Biliary hamartomas are rare benign bile duct malformations consisting of focal collections of dilated intrahepatic bile ducts embedded within a dense collagenous stroma. These lesions are usually small (< 5 mm in diameter), typically multiple and scattered throughout both lobes of the liver. Some may aggregate to appear as large solitary lesions on imaging studies [5].
Biliary hamartomas are generally asymptomatic, although abdominal enlargement, jaundice, and portal hypertension may arise as a result of mass effect [6, 7]. Being small-sized and asymptomatic, these lesions are usually detected incidentally during imaging, surgical exploration, or autopsy.
The patient reported in this study is a 25-day-old newborn, and “up to our best knowledge,” the diagnosis of multiple biliary hamartomas has not been previously reported among newborns, making this report an extremely rare if not a unique observation. Makhneva et al. described multiple biliary hamartomas in a 3-year-old child [7]. Jaundice and abdominal distension were the alarming sings in the reported newborn patient that brought the attention of the attending pediatrician to request an abdominal ultrasound which revealed the presence of multiple cystic lesions in the liver.
Technical advances in imaging modalities have made the detection of these malformations easy.

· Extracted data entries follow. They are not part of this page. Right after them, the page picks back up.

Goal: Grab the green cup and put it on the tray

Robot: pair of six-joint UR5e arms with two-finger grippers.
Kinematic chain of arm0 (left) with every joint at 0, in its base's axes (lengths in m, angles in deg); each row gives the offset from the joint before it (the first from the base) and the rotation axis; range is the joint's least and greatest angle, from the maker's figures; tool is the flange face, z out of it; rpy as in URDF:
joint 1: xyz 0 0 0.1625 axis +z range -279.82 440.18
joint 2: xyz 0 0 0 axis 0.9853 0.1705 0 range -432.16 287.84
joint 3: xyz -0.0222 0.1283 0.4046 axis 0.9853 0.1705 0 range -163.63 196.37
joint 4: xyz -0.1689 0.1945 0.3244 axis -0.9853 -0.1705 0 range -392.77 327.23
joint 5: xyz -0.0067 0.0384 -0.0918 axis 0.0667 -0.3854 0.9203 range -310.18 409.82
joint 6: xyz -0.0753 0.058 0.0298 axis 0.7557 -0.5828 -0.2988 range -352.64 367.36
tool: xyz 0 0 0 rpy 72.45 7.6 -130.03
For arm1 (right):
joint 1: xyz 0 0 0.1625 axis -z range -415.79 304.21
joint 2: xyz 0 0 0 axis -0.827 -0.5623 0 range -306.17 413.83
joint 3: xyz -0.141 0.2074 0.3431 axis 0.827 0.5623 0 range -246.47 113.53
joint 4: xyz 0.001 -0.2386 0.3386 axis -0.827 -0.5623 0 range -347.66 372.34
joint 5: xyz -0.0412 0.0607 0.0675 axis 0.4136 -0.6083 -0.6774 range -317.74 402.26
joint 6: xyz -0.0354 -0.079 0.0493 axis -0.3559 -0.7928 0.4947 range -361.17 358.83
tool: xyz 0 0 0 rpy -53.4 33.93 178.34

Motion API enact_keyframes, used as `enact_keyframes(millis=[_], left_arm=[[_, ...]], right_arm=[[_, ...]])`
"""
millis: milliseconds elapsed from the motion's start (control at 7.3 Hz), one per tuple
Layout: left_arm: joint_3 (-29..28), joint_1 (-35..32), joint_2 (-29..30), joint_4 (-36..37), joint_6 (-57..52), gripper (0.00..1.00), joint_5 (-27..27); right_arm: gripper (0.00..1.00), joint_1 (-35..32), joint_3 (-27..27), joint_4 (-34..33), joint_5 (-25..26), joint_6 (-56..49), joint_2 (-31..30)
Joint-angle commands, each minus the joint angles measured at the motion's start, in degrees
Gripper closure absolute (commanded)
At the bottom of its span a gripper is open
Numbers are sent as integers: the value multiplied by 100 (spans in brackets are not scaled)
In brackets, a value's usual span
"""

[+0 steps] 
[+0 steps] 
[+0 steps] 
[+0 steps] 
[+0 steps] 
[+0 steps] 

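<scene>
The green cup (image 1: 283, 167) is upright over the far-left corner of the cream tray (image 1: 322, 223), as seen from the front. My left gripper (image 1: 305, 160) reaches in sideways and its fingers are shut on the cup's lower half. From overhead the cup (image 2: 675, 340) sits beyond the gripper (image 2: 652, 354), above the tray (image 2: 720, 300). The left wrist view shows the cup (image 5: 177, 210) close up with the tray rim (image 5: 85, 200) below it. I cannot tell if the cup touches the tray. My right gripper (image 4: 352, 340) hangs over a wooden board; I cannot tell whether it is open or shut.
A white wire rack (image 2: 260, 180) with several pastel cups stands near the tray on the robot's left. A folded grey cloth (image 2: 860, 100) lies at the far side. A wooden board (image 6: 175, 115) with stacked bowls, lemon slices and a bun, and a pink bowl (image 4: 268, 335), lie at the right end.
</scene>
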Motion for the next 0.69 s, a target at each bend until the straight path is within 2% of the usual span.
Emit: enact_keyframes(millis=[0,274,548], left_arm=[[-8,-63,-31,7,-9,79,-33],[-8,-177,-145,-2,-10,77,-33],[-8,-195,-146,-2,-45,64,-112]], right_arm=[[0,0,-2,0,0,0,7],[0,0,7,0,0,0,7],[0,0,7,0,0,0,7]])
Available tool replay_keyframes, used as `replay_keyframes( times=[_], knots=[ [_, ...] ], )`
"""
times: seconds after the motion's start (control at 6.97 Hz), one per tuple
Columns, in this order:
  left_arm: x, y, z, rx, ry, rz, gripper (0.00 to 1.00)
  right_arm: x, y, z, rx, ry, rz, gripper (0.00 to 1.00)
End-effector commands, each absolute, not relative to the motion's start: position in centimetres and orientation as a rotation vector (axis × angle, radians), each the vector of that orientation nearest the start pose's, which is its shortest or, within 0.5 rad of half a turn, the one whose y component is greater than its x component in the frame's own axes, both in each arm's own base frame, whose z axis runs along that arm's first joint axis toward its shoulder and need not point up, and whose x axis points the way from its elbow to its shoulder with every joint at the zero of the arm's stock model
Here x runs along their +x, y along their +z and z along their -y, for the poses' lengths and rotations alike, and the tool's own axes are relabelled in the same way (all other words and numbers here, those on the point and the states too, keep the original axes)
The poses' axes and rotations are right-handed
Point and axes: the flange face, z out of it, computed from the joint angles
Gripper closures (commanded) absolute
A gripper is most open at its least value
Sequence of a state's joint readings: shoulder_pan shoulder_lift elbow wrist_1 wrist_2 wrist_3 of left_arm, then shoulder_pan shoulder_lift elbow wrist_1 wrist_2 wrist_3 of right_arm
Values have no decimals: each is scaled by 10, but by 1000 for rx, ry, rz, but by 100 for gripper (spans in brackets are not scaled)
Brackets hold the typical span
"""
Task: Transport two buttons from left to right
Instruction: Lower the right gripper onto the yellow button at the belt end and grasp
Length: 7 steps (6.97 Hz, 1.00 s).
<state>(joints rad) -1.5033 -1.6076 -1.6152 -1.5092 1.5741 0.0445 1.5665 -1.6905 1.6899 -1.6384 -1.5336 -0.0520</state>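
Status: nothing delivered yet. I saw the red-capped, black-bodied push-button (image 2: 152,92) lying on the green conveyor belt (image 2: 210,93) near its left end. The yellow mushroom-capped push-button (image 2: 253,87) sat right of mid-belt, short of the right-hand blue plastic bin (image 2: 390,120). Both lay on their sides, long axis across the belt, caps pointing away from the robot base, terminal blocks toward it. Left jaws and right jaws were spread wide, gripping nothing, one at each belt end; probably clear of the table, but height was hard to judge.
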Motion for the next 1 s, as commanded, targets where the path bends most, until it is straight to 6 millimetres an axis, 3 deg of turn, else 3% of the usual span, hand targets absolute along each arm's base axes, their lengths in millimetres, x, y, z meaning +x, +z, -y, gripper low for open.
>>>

Biliary hamartomas show characteristic features on imaging studies, and accurate diagnosis can be established when typical undoubtful features are evident obviating the need for a liver biopsy which should be performed only to confirm the diagnosis when in doubt [5, 8].
On sonography, biliary hamartomas have been described to appear as innumerable small hypoechoic or hyperechoic lesions measuring less than 10 mm and uniformly distributed throughout the liver, and may have a comet tail artifact. Variability in echogenicity reflects differences in the size of the dilated bile duct components, which, at a certain size, will show echogenicity as they behave like other microcystic structures, and below it, their complex internal structure might reflect poor echogenicity [3].
On contrast-enhanced CT, the majority of the reported cases of biliary hamartomas did not show contrast enhancement. This observation might reflect the poor vascularity of these lesions described on histology [4, 6].
On MRI, biliary hamartomas have been described to appear as hypointense lesions on T1-weighted images. On T2-weighted images, they appear hyperintense when compared with surrounding liver parenchyma giving the characteristic starry sky appearance [4, 9].
The imaging findings of the patient presented in this report were consistent with those reported in the literature; hence, the diagnosis was confirmed radiologically without the need to perform liver biopsy taking into consideration the necessity of long-term clinical and imaging follow-up.
The baby presented in this study was exclusively breastfed, and this may represent the best available explanation for the elevated liver enzymes in the presence of indirect hyperbilirubinemia. Several studies have reported elevated liver enzymes in breastfed babies with indirect hyperbilirubinemia and suggested that those findings might be the result of mild and transient hepatic dysfunction or cholestasis that resolve over time [10, 11]. Resolution of jaundice and returning of liver enzymes to their normal levels in the presented patient who is still having his pathology in place, the fact that the majority of multiple biliary hamartomas are asymptomatic along with the unavailability of previous studies that report similar pathology in newborns makes us support this explanation. Further studies and observations may provide better insight for this finding in the future.
The clinical significance of biliary hamartomas lies in their propensity to be easily confused with liver metastasis, Caroli’s disease, microabscesses, and other cystic hepatic lesions, along with their possible malignant transformation into cholangiocarcinoma. The patient reported in this study is a newborn; besides, the lesions did not show enhancement on CT after the administration of IV contrast which excluded the possibility of dealing with a case of liver secondaries. Caroli’s disease was excluded as the lesions did not show the “central dot” sign of central enhancement on MRI. A close and long-term clinical and imaging follow-up is required, with the possibility of performing liver biopsy when indicated to exclude other possible pathologies.